Work instruction>
Copy exactly the lines of the records below, and only those lines, beginning with the line that contains "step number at" and ending with the line that contains "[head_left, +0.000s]".

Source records

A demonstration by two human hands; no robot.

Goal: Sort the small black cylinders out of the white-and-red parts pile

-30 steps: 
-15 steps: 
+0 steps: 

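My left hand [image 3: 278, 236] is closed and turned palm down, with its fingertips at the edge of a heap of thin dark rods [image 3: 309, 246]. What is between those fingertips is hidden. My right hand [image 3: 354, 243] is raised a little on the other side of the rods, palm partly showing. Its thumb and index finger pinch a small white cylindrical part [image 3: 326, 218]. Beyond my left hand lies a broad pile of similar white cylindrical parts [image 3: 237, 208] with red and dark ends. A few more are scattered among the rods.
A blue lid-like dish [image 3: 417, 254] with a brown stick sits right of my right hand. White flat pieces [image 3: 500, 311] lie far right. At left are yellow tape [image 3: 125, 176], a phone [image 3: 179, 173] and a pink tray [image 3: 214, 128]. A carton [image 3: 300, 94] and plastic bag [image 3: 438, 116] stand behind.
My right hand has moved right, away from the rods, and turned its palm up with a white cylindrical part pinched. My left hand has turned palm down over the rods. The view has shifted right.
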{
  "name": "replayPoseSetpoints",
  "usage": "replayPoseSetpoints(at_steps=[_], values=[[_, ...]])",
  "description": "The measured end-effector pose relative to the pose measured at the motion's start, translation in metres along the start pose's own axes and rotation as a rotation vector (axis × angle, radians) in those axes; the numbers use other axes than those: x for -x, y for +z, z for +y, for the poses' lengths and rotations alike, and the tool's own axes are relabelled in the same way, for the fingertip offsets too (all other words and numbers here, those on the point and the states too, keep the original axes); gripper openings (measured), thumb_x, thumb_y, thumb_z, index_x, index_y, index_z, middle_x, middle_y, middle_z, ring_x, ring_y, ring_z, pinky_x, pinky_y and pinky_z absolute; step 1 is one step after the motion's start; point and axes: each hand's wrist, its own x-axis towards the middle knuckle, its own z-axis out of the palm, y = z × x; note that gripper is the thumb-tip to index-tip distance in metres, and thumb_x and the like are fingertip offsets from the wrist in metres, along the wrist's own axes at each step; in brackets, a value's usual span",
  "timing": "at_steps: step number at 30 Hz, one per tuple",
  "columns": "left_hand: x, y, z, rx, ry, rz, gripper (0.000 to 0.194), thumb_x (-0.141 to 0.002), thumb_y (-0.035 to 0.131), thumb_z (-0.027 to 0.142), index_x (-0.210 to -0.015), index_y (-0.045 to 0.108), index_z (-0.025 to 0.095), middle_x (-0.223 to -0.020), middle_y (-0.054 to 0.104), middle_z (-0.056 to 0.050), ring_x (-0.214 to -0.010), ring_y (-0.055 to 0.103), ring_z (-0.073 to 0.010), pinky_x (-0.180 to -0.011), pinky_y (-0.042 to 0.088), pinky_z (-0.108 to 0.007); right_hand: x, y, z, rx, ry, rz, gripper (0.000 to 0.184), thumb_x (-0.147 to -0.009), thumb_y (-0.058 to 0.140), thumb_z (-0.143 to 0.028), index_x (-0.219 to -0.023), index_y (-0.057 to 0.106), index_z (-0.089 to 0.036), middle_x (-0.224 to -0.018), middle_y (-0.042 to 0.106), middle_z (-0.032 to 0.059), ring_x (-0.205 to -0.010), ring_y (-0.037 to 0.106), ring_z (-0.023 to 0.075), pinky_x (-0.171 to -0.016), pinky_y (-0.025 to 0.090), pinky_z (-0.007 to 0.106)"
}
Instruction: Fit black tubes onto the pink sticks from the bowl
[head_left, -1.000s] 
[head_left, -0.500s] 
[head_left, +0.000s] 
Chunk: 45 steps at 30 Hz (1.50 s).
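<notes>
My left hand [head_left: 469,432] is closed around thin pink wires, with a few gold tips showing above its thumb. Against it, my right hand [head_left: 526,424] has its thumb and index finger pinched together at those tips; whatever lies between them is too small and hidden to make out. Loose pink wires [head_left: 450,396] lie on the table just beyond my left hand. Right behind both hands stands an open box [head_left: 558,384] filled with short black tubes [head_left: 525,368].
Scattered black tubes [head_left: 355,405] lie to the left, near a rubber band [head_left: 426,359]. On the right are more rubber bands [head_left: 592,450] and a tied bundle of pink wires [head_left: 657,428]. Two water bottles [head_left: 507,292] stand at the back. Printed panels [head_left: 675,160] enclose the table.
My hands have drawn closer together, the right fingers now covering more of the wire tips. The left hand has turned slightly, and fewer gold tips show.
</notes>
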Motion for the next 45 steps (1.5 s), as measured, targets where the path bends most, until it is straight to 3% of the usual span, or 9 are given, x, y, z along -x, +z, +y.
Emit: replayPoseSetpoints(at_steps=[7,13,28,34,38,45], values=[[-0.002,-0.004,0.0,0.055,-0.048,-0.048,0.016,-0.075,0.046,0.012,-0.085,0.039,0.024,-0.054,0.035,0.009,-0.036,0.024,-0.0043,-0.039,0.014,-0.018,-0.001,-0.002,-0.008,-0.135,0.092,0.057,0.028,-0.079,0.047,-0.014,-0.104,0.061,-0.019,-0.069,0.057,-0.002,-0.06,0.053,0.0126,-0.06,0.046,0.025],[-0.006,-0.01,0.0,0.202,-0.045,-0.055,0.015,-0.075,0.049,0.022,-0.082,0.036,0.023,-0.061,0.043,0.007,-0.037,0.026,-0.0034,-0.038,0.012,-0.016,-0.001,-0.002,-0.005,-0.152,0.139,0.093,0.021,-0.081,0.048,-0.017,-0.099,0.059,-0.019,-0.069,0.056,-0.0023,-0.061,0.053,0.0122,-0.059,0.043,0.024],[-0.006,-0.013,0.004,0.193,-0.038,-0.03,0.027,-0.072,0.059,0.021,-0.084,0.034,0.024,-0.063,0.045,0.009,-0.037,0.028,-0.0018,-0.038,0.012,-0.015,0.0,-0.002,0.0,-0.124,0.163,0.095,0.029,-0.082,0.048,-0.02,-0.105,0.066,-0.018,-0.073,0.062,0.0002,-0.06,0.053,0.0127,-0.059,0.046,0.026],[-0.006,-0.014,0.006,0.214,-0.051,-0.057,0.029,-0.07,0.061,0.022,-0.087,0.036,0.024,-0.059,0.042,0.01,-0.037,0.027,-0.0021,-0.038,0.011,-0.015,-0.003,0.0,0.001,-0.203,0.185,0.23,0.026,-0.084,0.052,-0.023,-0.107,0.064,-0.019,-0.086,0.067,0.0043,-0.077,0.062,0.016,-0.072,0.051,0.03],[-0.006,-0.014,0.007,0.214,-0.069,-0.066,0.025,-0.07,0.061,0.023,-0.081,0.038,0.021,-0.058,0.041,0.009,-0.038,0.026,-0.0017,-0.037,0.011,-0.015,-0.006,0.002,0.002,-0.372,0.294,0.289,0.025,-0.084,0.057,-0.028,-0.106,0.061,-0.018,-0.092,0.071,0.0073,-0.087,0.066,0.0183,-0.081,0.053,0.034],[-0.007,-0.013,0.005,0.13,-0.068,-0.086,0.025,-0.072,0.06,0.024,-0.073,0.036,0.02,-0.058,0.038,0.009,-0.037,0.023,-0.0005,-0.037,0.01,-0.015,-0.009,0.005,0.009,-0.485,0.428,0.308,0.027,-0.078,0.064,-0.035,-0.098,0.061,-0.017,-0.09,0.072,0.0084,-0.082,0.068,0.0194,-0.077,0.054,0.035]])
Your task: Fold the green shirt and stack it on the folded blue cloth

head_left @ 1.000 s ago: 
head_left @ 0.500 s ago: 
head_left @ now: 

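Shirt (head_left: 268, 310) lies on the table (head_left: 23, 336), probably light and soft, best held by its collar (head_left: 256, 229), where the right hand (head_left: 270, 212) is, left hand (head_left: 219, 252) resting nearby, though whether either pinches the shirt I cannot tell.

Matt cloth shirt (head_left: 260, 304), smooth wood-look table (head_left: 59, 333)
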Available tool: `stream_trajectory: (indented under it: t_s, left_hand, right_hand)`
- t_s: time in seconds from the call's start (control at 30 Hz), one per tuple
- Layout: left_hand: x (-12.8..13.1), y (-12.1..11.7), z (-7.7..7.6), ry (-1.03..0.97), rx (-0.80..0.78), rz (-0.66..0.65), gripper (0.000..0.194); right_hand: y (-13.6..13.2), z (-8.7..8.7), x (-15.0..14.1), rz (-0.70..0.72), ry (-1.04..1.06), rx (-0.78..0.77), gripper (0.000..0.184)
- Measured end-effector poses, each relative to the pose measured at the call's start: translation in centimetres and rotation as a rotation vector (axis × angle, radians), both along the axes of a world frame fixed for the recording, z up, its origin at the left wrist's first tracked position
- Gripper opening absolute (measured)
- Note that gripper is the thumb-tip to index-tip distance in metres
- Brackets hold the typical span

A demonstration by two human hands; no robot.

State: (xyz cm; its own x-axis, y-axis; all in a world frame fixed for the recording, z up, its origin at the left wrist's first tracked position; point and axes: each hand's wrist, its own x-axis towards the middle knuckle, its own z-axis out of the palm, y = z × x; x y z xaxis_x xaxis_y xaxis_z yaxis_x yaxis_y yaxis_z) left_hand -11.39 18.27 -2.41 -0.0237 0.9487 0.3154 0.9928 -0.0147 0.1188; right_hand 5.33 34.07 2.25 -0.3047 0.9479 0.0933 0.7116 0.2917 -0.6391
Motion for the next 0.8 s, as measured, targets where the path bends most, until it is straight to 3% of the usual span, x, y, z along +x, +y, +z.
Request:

Answer>
  "timing": "at_steps: step number at 30 Hz, one per tuple",
  "columns": "left_hand: x, y, z, rx, ry, rz, gripper (0.000 to 0.194), thumb_x (-0.141 to 0.002), thumb_y (-0.035 to 0.131), thumb_z (-0.027 to 0.142), index_x (-0.210 to -0.015), index_y (-0.045 to 0.108), index_z (-0.025 to 0.095), middle_x (-0.223 to -0.020), middle_y (-0.054 to 0.104), middle_z (-0.056 to 0.050), ring_x (-0.214 to -0.010), ring_y (-0.055 to 0.103), ring_z (-0.073 to 0.010), pinky_x (-0.180 to -0.011), pinky_y (-0.042 to 0.088), pinky_z (-0.108 to 0.007); right_hand: x, y, z, rx, ry, rz, gripper (0.000 to 0.184), thumb_x (-0.147 to -0.009), thumb_y (-0.058 to 0.140), thumb_z (-0.143 to 0.028), index_x (-0.219 to -0.023), index_y (-0.057 to 0.106), index_z (-0.089 to 0.036), middle_x (-0.224 to -0.018), middle_y (-0.042 to 0.106), middle_z (-0.032 to 0.059), ring_x (-0.205 to -0.010), ring_y (-0.037 to 0.106), ring_z (-0.023 to 0.075), pinky_x (-0.171 to -0.016), pinky_y (-0.025 to 0.090), pinky_z (-0.007 to 0.106)"
}
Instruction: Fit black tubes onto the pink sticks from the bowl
[head_left, -1.000s] 
[head_left, -0.500s] 
[head_left, +0.000s] 

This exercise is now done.